What is needed: Using the listing below, keep only the lines with the word "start" and copy them.

Data:

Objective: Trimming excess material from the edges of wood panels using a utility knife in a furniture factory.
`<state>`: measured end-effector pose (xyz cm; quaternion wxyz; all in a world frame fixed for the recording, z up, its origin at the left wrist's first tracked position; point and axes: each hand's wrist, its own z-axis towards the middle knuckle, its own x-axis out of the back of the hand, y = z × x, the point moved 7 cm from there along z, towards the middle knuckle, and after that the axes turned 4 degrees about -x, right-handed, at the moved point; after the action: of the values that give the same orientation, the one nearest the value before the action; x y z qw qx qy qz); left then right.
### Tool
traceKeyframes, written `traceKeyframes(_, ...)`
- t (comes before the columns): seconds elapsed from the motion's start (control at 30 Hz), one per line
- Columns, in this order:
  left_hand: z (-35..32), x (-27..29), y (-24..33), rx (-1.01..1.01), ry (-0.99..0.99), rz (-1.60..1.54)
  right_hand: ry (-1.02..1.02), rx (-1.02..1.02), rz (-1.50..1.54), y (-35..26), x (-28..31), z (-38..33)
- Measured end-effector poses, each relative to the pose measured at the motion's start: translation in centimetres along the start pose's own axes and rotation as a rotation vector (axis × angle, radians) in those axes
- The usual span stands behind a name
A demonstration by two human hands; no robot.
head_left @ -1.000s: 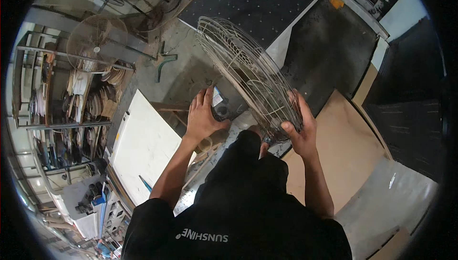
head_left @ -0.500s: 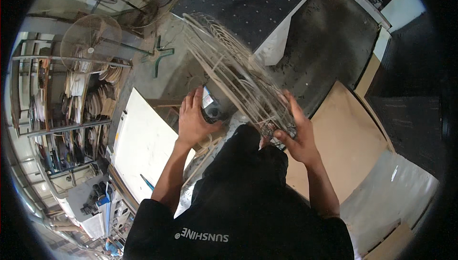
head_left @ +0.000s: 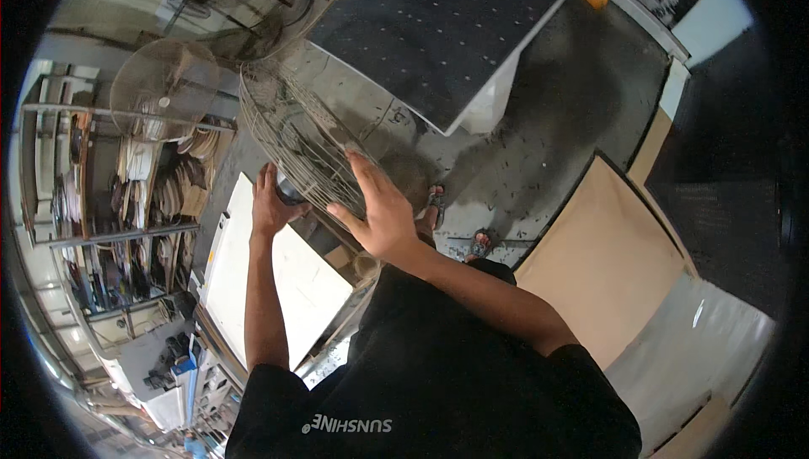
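Observation:
A fan head with a round wire guard point(head_left: 291, 122) is tilted up in front of me, a little left of the middle. My right hand point(head_left: 383, 215) grips the guard's near rim, thumb on one side and fingers on the other. My left hand point(head_left: 274, 205) is at the guard's left side, thumb and fingers spread around a dark rounded part point(head_left: 291, 190) that looks like the motor housing. My palm hides much of that part. A white board point(head_left: 274, 278) lies just below my left hand.
A black perforated table point(head_left: 447, 29) stands ahead. Another round fan point(head_left: 164, 80) stands at the far left, before a rack of sheet offcuts point(head_left: 126, 181). A tan board point(head_left: 602, 248) lies at the right. My sandalled foot point(head_left: 481, 244) shows on the grey floor.
The fan guard has swung left, with my right hand moving left along with it. My left hand has shifted left and down. The floor and my feet now show where the guard was.

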<state>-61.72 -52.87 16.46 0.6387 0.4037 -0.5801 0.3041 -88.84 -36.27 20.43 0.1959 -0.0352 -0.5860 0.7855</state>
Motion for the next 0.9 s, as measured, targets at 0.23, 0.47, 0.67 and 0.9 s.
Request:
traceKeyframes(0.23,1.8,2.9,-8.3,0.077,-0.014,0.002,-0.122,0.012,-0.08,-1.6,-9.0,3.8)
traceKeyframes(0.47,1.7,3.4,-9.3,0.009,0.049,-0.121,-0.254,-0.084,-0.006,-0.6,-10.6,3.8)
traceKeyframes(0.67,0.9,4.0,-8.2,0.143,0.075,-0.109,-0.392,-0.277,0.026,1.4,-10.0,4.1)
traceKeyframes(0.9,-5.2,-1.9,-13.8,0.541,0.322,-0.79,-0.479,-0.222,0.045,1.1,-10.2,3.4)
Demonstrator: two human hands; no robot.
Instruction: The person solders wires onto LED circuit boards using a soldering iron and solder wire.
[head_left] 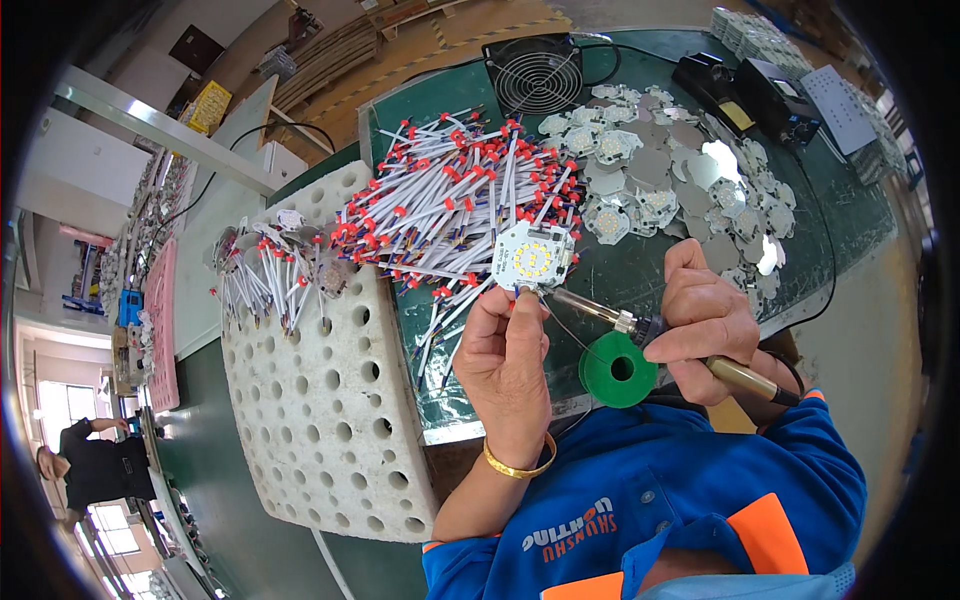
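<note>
My left hand (510,370) pinches a white LED board (512,250) by its near edge, its yellow LEDs facing up. In my right hand (708,318) is a soldering iron (590,307), its tip at the board's near edge beside my left fingertips. Between my hands sits a green solder spool (598,386), with thin solder wire running toward the board. Just beyond the board lies a big heap of white-sleeved wires (440,205) with red connectors. The exact contact of tip and solder is too small to make out.
Loose LED boards (650,165) are piled at the far right of the green table (840,235). A fan (535,80) and a black soldering station (775,105) stand behind. On the left, a holed white foam block (300,440) carries wired boards (275,270). Another person (105,465) is far left.
</note>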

Answer space:
- t (comes before the columns): seconds elapsed from the motion's start (control at 30 Hz), one per line
- Measured end-effector poses, each relative to the pose measured at the motion's start: translation in centimetres along the start pose's own axes and rotation as a rotation vector (axis × angle, radians) in those axes

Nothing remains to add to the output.